*What you will do*:
Write the listing below out again exactly, though only as far as the line with "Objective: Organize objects", which is included.

━━━━

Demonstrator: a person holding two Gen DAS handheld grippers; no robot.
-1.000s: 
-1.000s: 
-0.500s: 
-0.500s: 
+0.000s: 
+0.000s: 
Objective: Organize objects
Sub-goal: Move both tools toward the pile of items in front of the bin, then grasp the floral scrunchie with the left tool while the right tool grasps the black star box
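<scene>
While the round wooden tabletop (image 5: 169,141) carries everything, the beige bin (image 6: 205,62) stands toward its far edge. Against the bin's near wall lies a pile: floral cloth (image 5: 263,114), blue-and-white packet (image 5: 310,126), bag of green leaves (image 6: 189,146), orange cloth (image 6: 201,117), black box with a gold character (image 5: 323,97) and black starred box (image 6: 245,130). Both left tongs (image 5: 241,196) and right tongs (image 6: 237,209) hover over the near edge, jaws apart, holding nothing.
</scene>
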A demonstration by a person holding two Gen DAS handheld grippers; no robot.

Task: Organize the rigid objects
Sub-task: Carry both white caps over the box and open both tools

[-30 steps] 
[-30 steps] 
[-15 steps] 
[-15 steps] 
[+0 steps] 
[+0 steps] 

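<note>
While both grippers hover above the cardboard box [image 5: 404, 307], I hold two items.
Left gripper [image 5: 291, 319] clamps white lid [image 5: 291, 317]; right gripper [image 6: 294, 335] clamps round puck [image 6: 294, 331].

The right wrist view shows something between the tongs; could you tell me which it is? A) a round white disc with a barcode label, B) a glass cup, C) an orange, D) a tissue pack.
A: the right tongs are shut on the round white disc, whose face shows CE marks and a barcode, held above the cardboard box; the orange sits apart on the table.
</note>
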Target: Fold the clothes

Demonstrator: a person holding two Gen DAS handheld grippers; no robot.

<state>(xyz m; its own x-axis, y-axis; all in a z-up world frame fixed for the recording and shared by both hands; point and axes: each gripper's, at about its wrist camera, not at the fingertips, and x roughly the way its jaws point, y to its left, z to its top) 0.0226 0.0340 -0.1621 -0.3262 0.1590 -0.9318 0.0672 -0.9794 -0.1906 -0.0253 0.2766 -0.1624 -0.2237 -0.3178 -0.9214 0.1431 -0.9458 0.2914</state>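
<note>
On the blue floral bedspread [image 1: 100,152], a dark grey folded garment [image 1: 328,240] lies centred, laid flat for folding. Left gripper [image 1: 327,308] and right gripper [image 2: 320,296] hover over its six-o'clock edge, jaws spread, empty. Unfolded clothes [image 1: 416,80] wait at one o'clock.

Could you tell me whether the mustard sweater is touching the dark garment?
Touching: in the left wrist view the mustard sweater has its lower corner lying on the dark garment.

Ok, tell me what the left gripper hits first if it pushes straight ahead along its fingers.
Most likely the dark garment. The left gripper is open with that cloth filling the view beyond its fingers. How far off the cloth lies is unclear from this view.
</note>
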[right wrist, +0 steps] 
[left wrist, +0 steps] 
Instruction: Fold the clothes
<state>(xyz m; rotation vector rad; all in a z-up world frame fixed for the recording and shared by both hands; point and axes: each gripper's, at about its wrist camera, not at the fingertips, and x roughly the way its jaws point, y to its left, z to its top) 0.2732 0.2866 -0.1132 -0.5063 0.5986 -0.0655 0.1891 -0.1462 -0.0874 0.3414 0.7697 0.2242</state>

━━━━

*Task solution*:
Demonstrator: a person holding two Gen DAS handheld grippers; no robot.
-1.000s: 
-1.000s: 
-0.500s: 
-0.500s: 
+0.000s: 
+0.000s: 
Objective: Organize objects

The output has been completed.